Your whole reply should be the lines from the one that contains "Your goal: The" through the last line of the listing, copied exactly.

BEGIN SOURCE DATA

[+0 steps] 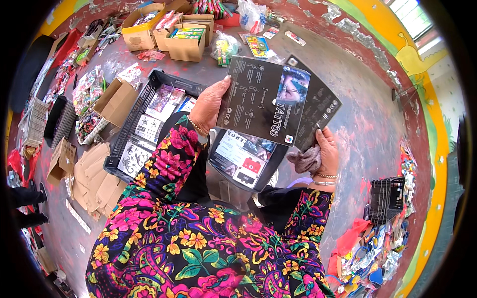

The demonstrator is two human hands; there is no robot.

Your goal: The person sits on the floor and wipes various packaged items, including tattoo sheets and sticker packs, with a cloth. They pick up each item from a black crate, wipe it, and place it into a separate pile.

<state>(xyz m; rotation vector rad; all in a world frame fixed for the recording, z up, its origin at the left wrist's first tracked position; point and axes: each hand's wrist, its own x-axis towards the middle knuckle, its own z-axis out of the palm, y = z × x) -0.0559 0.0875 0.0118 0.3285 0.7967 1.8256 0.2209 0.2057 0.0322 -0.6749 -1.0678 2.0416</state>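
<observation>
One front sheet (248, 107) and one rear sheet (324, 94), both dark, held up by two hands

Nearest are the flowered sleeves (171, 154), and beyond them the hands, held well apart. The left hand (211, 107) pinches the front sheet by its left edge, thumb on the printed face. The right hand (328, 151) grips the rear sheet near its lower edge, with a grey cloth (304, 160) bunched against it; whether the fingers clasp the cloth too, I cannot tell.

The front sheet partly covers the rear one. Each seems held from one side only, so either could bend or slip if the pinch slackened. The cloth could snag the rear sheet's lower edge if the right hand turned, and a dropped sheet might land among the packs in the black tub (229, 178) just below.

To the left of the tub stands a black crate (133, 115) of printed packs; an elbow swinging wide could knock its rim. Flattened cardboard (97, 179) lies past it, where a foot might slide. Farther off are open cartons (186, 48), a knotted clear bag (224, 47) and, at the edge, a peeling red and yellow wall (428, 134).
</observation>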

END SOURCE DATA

- _WRITTEN RESPONSE_:
Your goal: The person sits on the floor and wipes various packaged items, including tattoo sheets and sticker packs, with a cloth. They pick up each item from a black crate, wipe it, and place it into a separate pile.

<state>(xyz m; rotation vector rad; all in a world frame fixed for the recording, z up, its origin at the left wrist's first tracked position; point and axes: each hand's wrist, its own x-axis towards the middle knuckle, its own z-axis out of the palm, y = z × x) -0.0559 0.0875 0.0118 0.3285 0.7967 1.8256 0.2209 0.2057 0.0322 -0.6749 -1.0678 2.0416</state>
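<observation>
One front sheet (248, 107) and one rear sheet (324, 94), both dark, held up by two hands

Nearest are the flowered sleeves (171, 154), and beyond them the hands, held well apart. The left hand (211, 107) pinches the front sheet by its left edge, thumb on the printed face. The right hand (328, 151) grips the rear sheet near its lower edge, with a grey cloth (304, 160) bunched against it; whether the fingers clasp the cloth too, I cannot tell.

The front sheet partly covers the rear one. Each seems held from one side only, so either could bend or slip if the pinch slackened. The cloth could snag the rear sheet's lower edge if the right hand turned, and a dropped sheet might land among the packs in the black tub (229, 178) just below.

To the left of the tub stands a black crate (133, 115) of printed packs; an elbow swinging wide could knock its rim. Flattened cardboard (97, 179) lies past it, where a foot might slide. Farther off are open cartons (186, 48), a knotted clear bag (224, 47) and, at the edge, a peeling red and yellow wall (428, 134).
</observation>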

Work on this exercise is now finished.